To do some parameter tuning, I like to loop over some training function with Keras. However, I realized that when using tensorflow.keras.metrics.AUC() as a metric, for every training loop, an integer gets added to the auc metric name (e.g. auc_1, auc_2, ...). So actually the keras metrics are somehow stored even when coming out of the training function.

This first of all leads to the callbacks not recognizing the metric anymore and also makes me wonder if there are not other things stored like the model weights.

How can I reset the metrics and are there other things that get stored by keras that I need to reset to get a clean restart for training?

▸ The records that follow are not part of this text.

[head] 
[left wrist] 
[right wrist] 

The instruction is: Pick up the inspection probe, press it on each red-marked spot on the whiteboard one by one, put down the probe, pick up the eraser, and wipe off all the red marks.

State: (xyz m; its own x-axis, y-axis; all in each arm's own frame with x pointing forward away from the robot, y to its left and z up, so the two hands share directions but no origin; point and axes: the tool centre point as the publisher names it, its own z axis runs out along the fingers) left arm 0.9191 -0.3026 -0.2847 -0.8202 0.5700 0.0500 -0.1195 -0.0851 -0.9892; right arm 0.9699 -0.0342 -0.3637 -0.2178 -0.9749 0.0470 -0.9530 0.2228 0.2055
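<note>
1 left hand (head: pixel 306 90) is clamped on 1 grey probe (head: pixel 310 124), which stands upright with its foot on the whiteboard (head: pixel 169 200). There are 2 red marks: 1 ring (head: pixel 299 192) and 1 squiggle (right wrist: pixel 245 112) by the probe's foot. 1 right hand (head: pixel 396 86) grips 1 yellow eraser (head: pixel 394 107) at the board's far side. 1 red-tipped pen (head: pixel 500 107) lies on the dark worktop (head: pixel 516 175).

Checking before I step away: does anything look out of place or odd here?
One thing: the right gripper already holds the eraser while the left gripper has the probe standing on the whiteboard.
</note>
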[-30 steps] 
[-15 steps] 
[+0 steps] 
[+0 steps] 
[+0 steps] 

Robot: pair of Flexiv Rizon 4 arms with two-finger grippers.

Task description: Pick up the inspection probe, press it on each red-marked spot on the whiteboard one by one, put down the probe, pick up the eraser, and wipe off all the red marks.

Below you can find a minimal working example:

edit: this example seems to only work with tensorflow 2.2

import numpy as np
import tensorflow as tf
import tensorflow.keras as keras
from tensorflow.keras.metrics import AUC


def dummy_network(input_shape):
    model = keras.Sequential()
    model.add(keras.layers.Dense(10,
                                 input_shape=input_shape,
                                 activation=tf.nn.relu,
                                 kernel_initializer='he_normal',
                                 kernel_regularizer=keras.regularizers.l2(l=1e-3)))

    model.add(keras.layers.Flatten())
    model.add(keras.layers.Dense(11, activation='sigmoid'))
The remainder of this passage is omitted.